**What needs to be done**
Write out each record exactly as given, but do not include the pictures.

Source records
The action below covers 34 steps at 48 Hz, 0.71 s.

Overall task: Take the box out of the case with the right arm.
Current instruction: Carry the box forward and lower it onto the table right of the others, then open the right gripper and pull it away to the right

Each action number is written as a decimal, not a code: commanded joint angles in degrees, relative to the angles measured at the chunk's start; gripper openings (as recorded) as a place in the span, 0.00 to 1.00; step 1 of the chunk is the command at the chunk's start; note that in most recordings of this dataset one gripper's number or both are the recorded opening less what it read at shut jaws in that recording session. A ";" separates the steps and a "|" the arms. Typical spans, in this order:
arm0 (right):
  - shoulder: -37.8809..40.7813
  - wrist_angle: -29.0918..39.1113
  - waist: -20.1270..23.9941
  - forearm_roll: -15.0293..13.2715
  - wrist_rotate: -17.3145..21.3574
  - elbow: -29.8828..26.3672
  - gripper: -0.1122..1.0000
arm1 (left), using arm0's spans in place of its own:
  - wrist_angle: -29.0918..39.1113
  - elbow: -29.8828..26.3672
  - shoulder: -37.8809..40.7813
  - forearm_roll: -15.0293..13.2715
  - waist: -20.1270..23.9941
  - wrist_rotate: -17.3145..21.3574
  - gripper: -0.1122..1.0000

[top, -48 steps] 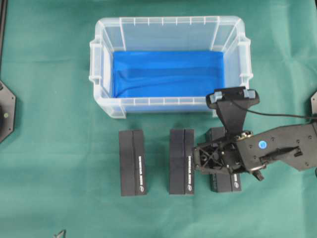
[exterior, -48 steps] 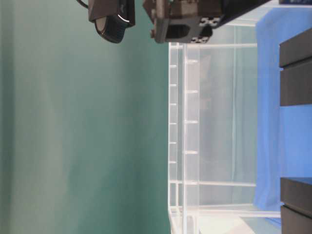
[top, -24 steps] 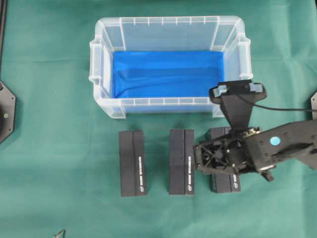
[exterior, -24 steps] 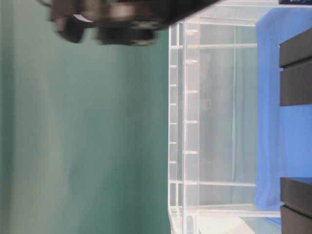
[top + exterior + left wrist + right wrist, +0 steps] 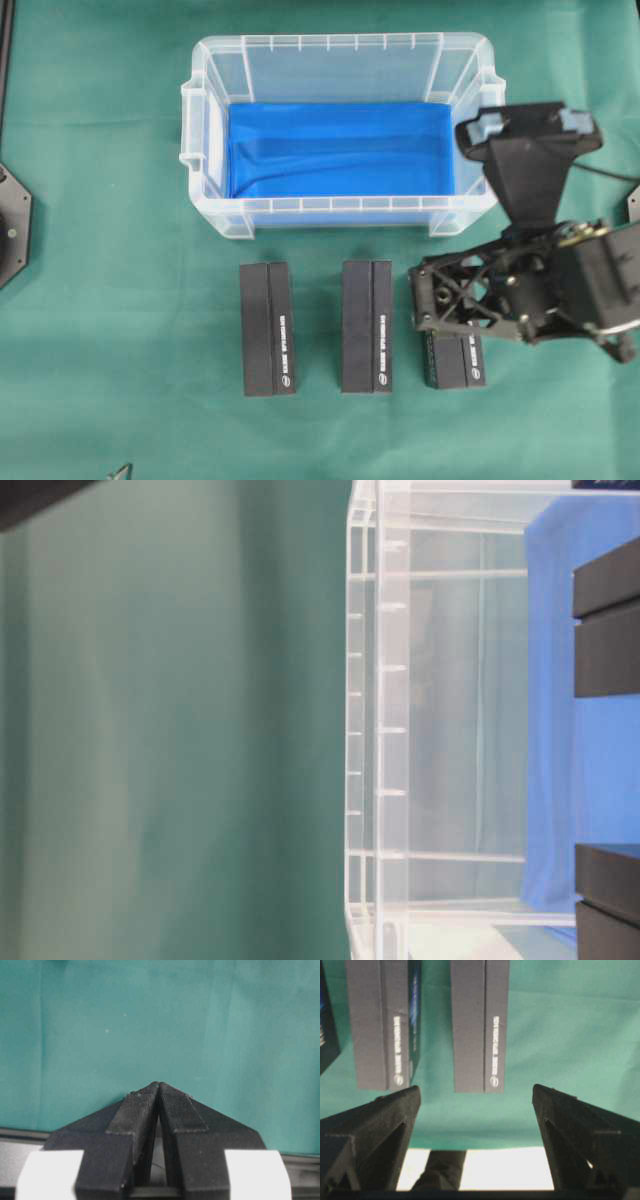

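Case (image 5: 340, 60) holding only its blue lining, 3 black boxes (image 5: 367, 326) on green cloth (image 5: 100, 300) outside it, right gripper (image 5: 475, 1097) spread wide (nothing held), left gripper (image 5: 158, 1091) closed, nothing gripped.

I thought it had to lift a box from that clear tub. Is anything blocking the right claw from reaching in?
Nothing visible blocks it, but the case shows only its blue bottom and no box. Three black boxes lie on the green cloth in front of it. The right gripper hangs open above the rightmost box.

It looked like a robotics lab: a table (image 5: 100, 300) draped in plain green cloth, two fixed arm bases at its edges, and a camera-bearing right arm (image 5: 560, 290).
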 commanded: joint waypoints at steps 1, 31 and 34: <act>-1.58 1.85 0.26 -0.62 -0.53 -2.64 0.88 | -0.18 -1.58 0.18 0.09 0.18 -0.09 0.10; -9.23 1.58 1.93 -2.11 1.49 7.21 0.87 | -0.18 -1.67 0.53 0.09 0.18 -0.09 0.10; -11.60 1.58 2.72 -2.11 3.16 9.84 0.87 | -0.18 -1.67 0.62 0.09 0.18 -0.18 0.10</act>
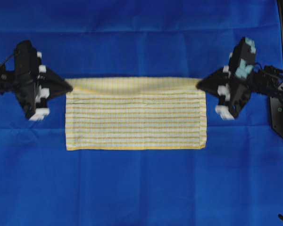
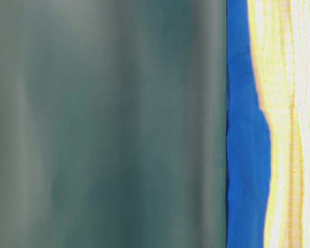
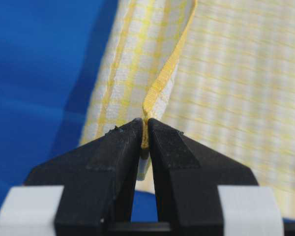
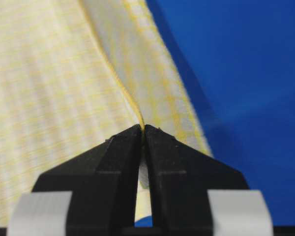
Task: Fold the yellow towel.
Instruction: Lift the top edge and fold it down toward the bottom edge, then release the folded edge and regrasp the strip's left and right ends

**Result for this task**
The action below covers 34 steps at 48 Hz, 0.71 s.

Overall task: Take the box out of the case with the right arm.
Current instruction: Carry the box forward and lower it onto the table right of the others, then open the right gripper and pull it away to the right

Each action number is written as a decimal, not a code: commanded joint angles in degrees, relative to the angles measured at the chunk's start; gripper openings (as recorded) as a place in the span, 0.00 to 1.00; step 1 of the chunk is the command at the chunk's start; note that in most recordings of this dataset one gripper's number or both are the recorded opening less what it read at shut jaws in that recording session. A ";" separates the steps and a "|" the arms. Typical spans, in this order:
arm0 (right):
  - shoulder: -37.8809..40.7813
  - wrist_angle: -29.0918..39.1113
  - waist: -20.1270..23.9941
  - forearm_roll: -15.0293..13.2715
  - wrist_rotate: -17.3145..21.3574
  - elbow: -29.8828..26.3672
  - gripper: -0.1122..1.0000
arm1 (left), using arm0's spans in place of its own:
  - wrist_angle: -29.0918..39.1113
  - elbow: -29.8828..26.3672
  - shoulder: -37.8809..40.7813
  - forearm_roll: -15.0293..13.2715
  - waist: -20.1270..23.9941
  - wrist_rotate: -17.3145..21.3574
  - gripper: -0.1122..1.0000

[top, -48 steps] 
[exterior, -48 steps] 
[top, -24 steps] 
[exterior, -24 steps] 
[top + exterior + left wrist + right wrist, +0 steps] 

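Case (image 5: 340, 60) holding only its blue lining, 3 black boxes (image 5: 367, 326) on green cloth (image 5: 100, 300) outside it, right gripper (image 5: 475, 1097) spread wide (nothing held), left gripper (image 5: 158, 1091) closed, nothing gripped.

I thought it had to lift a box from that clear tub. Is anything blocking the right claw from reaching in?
Nothing visible blocks it, but the case shows only its blue bottom and no box. Three black boxes lie on the green cloth in front of it. The right gripper hangs open above the rightmost box.

It looked like a robotics lab: a table (image 5: 100, 300) draped in plain green cloth, two fixed arm bases at its edges, and a camera-bearing right arm (image 5: 560, 290).
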 commanded: joint waypoints at steps 1, 31 and 34: <act>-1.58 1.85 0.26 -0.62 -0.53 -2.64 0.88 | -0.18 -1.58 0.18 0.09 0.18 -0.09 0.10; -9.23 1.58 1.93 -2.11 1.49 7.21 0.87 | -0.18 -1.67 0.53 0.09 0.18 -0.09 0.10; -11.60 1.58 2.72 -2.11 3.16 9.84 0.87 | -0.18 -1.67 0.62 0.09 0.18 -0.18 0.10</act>
Task: Fold the yellow towel.
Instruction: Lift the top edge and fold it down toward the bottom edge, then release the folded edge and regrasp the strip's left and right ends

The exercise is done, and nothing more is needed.